- _Aim of the task_: Transcribe the records below. Leave every line exactly as written.

================

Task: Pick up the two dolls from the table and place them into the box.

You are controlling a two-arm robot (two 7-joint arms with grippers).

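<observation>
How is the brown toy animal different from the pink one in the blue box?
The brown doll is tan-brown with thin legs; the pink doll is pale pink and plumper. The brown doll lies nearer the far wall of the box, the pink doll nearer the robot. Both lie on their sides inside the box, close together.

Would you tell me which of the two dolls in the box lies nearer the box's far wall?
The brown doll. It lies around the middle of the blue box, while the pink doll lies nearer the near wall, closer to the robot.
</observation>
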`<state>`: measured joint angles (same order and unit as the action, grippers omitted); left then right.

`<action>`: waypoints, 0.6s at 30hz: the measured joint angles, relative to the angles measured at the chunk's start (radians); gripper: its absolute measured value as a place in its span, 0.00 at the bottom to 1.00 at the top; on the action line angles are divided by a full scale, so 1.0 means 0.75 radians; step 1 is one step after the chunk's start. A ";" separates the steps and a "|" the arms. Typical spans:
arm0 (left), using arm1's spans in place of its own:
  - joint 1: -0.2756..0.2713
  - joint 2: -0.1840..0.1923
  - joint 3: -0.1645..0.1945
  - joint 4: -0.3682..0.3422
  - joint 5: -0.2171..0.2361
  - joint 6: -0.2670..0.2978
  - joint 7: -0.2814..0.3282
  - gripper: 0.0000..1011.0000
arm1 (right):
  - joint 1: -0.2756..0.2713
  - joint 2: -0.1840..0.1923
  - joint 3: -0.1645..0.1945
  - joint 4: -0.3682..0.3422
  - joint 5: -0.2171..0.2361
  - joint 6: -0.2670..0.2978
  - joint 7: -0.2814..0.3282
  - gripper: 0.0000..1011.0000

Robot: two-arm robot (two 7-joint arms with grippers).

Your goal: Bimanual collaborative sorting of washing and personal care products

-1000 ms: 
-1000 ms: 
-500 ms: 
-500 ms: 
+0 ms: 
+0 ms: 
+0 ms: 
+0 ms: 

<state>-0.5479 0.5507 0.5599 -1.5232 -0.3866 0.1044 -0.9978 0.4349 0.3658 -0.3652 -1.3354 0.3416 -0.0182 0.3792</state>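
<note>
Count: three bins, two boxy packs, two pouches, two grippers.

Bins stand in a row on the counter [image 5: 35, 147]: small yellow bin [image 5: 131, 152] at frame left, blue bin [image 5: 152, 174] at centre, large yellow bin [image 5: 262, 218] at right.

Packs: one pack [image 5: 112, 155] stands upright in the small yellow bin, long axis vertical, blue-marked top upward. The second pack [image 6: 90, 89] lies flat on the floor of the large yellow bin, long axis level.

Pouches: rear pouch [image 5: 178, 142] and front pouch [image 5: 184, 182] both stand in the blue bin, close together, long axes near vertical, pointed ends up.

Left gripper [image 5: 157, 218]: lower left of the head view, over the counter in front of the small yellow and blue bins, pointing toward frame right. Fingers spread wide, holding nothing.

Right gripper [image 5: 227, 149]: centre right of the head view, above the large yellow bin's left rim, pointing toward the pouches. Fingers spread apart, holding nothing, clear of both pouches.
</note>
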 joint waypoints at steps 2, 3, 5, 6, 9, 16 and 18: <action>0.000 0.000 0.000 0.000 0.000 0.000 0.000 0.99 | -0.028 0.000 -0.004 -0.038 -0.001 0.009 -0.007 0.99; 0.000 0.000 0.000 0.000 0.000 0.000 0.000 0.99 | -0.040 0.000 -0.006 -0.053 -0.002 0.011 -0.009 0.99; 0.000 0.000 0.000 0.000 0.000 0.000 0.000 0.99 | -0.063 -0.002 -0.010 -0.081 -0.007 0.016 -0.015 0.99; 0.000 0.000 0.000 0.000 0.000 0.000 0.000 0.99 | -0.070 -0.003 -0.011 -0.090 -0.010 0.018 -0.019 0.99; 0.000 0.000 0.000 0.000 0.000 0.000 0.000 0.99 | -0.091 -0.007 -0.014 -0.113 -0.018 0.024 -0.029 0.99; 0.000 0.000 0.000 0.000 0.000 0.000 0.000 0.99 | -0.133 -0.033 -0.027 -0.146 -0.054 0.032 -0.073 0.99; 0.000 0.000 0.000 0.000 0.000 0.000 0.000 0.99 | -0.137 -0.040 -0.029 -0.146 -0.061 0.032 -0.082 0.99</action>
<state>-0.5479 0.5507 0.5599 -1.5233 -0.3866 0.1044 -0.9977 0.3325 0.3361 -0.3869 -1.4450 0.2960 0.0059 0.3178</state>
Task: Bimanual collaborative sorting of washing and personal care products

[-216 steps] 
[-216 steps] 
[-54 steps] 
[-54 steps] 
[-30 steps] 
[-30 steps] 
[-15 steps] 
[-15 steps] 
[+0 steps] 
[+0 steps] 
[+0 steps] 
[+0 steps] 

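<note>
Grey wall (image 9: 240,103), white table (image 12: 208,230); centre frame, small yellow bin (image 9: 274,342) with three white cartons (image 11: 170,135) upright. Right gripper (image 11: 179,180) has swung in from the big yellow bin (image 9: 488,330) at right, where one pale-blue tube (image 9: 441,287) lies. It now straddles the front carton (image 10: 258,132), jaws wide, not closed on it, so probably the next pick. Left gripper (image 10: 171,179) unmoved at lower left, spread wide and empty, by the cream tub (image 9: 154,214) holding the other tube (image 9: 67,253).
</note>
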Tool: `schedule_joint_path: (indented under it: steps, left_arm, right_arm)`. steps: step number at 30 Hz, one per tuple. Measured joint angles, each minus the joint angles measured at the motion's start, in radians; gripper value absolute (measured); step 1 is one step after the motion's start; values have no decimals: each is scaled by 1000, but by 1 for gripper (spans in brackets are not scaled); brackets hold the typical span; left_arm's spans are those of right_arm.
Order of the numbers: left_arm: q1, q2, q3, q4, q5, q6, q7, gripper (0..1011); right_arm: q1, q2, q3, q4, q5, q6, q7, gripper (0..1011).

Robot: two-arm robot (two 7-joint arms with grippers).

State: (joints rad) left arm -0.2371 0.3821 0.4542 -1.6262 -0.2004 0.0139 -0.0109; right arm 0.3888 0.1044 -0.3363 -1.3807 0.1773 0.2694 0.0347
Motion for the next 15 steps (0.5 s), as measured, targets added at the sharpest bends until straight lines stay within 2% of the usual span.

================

- _Solution below_:
Task: Pick up the two dolls from the table and place them into the box.

You are controlling a two-arm robot (two 7-joint arms with grippers).

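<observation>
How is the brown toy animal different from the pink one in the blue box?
The brown doll is tan-brown with thin legs; the pink doll is pale pink and plumper. The brown doll lies nearer the far wall of the box, the pink doll nearer the robot. Both lie on their sides inside the box, close together.

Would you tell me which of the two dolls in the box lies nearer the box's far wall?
The brown doll. It lies around the middle of the blue box, while the pink doll lies nearer the near wall, closer to the robot.
</observation>
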`<state>`: measured joint angles (same order and unit as the action, grippers omitted); left then right.

`<action>`: waypoints, 0.6s at 30hz: the measured joint angles, relative to the angles measured at the chunk's start (radians); gripper: its absolute measured value as a place in its span, 0.00 at the bottom to 1.00 at the top; on the action line angles are divided by a full scale, so 1.0 means 0.75 radians; step 1 is one step after the chunk's start. A ";" separates the steps and a "|" the arms. Typical spans:
arm0 (left), using arm1's spans in place of its own:
  - joint 1: -0.2756..0.2713
  - joint 2: -0.1840..0.1923
  - joint 3: -0.1645..0.1945
  - joint 4: -0.3682..0.3422
  - joint 5: -0.2171..0.2361
  - joint 6: -0.2670..0.2978
  - joint 7: -0.2814..0.3282
  - gripper: 0.0000..1011.0000
arm1 (right):
  - joint 1: -0.2756..0.2713
  - joint 2: -0.1840..0.1923
  - joint 3: -0.1645..0.1945
  - joint 4: -0.3682..0.3422
  - joint 5: -0.2171..0.2361
  - joint 6: -0.2670..0.2978
  - joint 7: -0.2814..0.3282
  - gripper: 0.0000..1011.0000

Robot: two-arm robot (two 7-joint arms with grippers).

Your goal: Bimanual collaborative sorting of washing and personal care products

-1000 ms: 
-1000 ms: 
-500 ms: 
-500 ms: 
+0 ms: 
+0 ms: 
+0 ms: 
+0 ms: 

<state>-0.5479 0.5507 0.5599 -1.5232 -0.3866 0.1044 -0.9978 0.4349 0.3658 -0.3652 -1.3354 0.3416 -0.0182 0.3792</state>
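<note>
Count: three bins, two boxy packs, two pouches, two grippers.

Bins stand in a row on the counter [image 5: 35, 147]: small yellow bin [image 5: 131, 152] at frame left, blue bin [image 5: 152, 174] at centre, large yellow bin [image 5: 262, 218] at right.

Packs: one pack [image 5: 112, 155] stands upright in the small yellow bin, long axis vertical, blue-marked top upward. The second pack [image 6: 90, 89] lies flat on the floor of the large yellow bin, long axis level.

Pouches: rear pouch [image 5: 178, 142] and front pouch [image 5: 184, 182] both stand in the blue bin, close together, long axes near vertical, pointed ends up.

Left gripper [image 5: 157, 218]: lower left of the head view, over the counter in front of the small yellow and blue bins, pointing toward frame right. Fingers spread wide, holding nothing.

Right gripper [image 5: 227, 149]: centre right of the head view, above the large yellow bin's left rim, pointing toward the pouches. Fingers spread apart, holding nothing, clear of both pouches.
</note>
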 joint waypoints at steps 2, 3, 5, 6, 9, 16 and 18: <action>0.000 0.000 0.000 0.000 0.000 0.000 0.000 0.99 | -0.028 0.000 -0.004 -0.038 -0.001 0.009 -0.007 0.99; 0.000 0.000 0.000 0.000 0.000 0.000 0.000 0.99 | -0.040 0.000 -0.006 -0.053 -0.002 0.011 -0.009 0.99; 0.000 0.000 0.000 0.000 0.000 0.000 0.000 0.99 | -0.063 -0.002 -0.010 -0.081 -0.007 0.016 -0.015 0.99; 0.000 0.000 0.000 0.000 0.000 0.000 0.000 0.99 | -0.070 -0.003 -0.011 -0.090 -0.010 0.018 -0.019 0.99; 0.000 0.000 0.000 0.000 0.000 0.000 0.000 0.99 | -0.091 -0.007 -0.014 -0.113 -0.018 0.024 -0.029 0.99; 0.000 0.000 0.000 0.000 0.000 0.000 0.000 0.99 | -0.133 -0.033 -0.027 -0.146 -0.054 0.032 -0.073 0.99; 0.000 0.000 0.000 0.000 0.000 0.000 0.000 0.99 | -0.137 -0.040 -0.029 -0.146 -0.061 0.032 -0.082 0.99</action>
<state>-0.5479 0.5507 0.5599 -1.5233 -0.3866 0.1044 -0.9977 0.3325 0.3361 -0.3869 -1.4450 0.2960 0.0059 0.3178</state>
Task: Bimanual collaborative sorting of washing and personal care products

[-216 steps] 
[-216 steps] 
[-54 steps] 
[-54 steps] 
[-30 steps] 
[-30 steps] 
[-15 steps] 
[-15 steps] 
[+0 steps] 
[+0 steps] 
[+0 steps] 
[+0 steps] 

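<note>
Grey wall (image 9: 240,103), white table (image 12: 208,230); centre frame, small yellow bin (image 9: 274,342) with three white cartons (image 11: 170,135) upright. Right gripper (image 11: 179,180) has swung in from the big yellow bin (image 9: 488,330) at right, where one pale-blue tube (image 9: 441,287) lies. It now straddles the front carton (image 10: 258,132), jaws wide, not closed on it, so probably the next pick. Left gripper (image 10: 171,179) unmoved at lower left, spread wide and empty, by the cream tub (image 9: 154,214) holding the other tube (image 9: 67,253).
</note>
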Tool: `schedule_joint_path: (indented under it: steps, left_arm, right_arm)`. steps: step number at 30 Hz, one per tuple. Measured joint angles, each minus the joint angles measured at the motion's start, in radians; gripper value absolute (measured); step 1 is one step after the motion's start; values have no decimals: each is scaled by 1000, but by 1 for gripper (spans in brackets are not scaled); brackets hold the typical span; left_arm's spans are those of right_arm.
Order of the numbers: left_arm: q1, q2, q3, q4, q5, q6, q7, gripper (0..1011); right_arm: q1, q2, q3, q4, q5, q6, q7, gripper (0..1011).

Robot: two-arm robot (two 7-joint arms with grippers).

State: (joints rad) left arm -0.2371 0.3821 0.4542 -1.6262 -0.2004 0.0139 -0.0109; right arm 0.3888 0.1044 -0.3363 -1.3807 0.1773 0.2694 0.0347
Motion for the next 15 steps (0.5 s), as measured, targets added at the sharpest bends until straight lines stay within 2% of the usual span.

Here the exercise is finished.